Ariel Kennan is the Director of Design and Product at the New York City Mayor's Office for Economic Opportunity. She has been working on the HOME-STAT initiative which is an effort of the City of New York to properly provide services to the city’s homeless population.
In this episode of the UIE podcast, Ariel shares her story and is joined by Marc Stickdorn who offers his insights on how service design can be done on such a massive scale. Marc is the CEO and co-founder of More Than Metrics and author of the book Service Design Thinking. He will also be teaching a daylong workshop at the UI22 conference in Boston this November 13-15.
Jared Spool: This is the UIE Podcast. I’m Jared Spool.
In the pilot episode of the TV show Futurama, we’re introduced to Bender the robot as he waits in line at a suicide booth. He states that he can’t go on living once he found out that the girders he bent for his job were used to make suicide booths.
Empathy is a word that comes up nearly every time there is a conversation about user experience and oftentimes in a way as misguided as Bender’s logic. We speak of having empathy for users as they experience our designs. We speak in terms of frustration and delight. But it’s actually a step bigger than that.
If you are measuring your empathy in terms of your own product or service, you are potentially looking in the wrong place. Design is about solving problems, and if you are paying attention solely to the experience of your design, you run the risk of ignoring the problem it is intending to solve.

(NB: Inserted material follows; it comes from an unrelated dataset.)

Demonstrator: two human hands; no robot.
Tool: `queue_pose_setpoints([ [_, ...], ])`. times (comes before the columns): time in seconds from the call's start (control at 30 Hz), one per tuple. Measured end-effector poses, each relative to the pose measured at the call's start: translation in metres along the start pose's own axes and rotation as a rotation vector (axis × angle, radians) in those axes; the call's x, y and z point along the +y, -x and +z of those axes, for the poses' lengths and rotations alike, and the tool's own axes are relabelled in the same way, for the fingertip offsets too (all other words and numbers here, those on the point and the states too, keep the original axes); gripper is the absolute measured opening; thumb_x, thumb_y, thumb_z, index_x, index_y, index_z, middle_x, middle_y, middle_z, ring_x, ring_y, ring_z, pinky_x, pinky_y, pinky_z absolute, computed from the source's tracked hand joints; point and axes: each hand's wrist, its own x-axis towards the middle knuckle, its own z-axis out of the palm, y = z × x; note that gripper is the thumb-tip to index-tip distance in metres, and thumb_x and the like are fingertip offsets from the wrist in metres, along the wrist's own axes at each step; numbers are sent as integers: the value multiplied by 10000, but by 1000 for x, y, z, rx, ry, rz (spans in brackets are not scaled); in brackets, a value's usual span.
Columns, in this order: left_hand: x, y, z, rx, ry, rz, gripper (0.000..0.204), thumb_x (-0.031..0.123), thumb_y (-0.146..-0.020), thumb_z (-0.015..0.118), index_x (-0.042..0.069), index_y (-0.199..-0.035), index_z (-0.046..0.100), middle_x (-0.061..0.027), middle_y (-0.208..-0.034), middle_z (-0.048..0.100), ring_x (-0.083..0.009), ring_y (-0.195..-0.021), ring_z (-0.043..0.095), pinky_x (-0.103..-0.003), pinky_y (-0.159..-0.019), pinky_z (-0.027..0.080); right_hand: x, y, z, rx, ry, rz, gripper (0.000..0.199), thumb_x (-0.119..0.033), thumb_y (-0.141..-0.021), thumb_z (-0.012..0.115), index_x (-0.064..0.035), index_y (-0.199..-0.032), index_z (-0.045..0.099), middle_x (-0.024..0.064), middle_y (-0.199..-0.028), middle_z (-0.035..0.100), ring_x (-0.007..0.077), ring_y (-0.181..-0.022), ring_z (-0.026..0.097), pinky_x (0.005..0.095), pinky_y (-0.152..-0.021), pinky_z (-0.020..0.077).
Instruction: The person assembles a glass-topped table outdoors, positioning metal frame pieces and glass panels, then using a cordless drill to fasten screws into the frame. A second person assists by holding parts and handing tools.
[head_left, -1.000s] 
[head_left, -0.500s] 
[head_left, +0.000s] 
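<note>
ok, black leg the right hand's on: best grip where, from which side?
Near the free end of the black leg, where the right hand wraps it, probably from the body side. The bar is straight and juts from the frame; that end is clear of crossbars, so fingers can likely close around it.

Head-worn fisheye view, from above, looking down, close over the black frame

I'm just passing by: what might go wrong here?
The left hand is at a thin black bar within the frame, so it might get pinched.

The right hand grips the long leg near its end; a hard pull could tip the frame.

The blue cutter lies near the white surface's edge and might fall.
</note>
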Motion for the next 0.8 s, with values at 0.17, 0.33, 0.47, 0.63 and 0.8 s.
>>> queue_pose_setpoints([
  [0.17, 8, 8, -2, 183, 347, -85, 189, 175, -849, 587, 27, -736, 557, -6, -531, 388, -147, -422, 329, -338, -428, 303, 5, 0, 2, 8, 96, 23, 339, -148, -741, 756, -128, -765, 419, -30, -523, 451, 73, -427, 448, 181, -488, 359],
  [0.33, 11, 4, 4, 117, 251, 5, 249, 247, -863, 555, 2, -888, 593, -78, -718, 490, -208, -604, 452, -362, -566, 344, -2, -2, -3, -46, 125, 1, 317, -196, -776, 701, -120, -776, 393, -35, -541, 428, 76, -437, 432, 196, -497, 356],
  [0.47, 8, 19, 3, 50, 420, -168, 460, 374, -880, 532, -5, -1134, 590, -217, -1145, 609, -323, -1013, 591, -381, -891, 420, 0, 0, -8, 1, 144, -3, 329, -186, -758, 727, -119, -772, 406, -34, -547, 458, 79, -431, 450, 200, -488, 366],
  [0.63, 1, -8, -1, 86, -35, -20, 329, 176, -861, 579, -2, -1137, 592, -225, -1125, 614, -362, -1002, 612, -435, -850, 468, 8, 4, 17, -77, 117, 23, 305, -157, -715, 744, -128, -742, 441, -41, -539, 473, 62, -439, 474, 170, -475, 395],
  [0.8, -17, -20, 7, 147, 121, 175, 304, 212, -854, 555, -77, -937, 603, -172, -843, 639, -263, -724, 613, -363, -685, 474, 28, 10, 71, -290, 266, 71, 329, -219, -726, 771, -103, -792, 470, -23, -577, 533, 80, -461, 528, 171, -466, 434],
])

Ariel Kennan: Homelessness is one of our most visible quality-of-life issues in any city. A lot of cities face this. New York City has a right to shelter policy that's been enacted for quite a few years. But we have a lot of people in shelter. We have about 60,000 people in shelter. Then, we have a street population that rises and falls. It's a little under 3,000 people. Even though we're providing services to them, it's very visible. People notice it. People I think also just have a lot of compassion for people they see on the street and say, "Why? Why in such a wealthy and otherwise vibrant city do we have people who are suffering?"
My name is Ariel Kennan. I'm the director of design and product at the New York City Mayor's Office for Economic Opportunity.
Jared: In social services, there is often a balance you need to strike with the users of your product. Many times, there are direct users and indirect users, and you need to be aware of the needs of both groups.
Many organizations face similar balancing acts between their employees and their customers. Whether it’s a call center or other customer support or sales efforts, you need to have internal services in place for your employees to help your users get what they need.
In Ariel’s case, her team focuses on her direct users, which are the city’s outreach workers. At the same time, her team needs an in-depth understanding of a group of indirect users, the homeless for whom the outreach workers are serving.
Ariel: A lot of government and a lot of civic tech stuff talks about the residents often at the end of the service. We spend a lot of time with the people who actually deliver the services. I think they're users that are sometimes overlooked and undervalued, that they need good tools and resources to do their jobs as well. Especially when you're looking at vulnerable populations who may have a hard time making decisions for themselves or may be otherwise impaired, that we need good people working on their behalf as well. How do we support them in doing their jobs?
Marc Stickdorn: I consider it as an organization using a new way of working, using what I called service design, you might call differently, to improve both. That's what I really like about it. Both the customer experience, if you like to say so, the customer in this case, homeless people, or people living in a shelter. As well as the employee experience, those people who are out there on the street working with homeless people. I really like both aspects of that because this is something we need to see much, much more in any industry.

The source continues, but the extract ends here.